## Supplied information
————————

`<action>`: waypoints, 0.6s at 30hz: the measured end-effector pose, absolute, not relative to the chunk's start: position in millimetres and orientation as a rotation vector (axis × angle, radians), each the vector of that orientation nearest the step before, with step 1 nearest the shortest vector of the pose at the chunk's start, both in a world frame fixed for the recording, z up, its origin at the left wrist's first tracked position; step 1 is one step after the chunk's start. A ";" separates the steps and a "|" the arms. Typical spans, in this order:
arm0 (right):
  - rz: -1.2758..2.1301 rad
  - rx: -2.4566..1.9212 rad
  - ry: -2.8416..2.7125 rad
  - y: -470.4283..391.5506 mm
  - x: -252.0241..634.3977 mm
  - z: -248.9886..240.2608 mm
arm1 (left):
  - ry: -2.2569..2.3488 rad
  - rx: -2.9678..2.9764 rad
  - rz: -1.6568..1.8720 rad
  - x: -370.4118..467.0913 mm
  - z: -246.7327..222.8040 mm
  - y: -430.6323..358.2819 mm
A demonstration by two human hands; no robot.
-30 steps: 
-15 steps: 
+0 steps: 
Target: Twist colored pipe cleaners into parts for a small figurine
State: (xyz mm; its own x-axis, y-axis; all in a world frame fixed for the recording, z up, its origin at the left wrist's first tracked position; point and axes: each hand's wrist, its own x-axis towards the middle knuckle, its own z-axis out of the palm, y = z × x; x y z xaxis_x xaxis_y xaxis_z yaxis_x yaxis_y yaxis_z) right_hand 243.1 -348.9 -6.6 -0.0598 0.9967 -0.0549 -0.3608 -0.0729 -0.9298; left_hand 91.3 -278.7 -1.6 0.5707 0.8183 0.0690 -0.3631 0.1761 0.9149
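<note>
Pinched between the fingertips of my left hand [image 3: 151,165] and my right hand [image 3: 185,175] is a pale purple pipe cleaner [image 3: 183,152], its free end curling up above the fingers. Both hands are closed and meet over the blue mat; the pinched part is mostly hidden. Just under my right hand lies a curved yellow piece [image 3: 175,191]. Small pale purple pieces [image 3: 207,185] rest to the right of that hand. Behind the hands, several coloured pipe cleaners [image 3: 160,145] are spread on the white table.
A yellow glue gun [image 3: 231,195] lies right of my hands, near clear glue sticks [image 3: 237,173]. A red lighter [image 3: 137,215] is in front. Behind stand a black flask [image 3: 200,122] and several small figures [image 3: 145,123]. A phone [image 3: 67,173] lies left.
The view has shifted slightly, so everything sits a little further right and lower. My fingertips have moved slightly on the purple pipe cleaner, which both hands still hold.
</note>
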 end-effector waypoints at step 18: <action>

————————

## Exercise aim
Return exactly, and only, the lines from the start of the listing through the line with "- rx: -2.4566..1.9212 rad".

## Task result
`<action>`: waypoints, 0.6s at 30hz: the measured end-effector pose, absolute, not relative to the chunk's start: position in millimetres and orientation as a rotation vector (axis × angle, radians), each the vector of that orientation nearest the step before, with step 1 nearest the shortest vector of the pose at the chunk's start, both in a world frame fixed for the recording, z up, its origin at the left wrist's first tracked position; step 1 is one step after the chunk's start. A ";" separates the steps and a "|" the arms. Typical spans, in this order:
arm0 (right):
  - rz: -1.2758..2.1301 rad
  - rx: -2.4566..1.9212 rad

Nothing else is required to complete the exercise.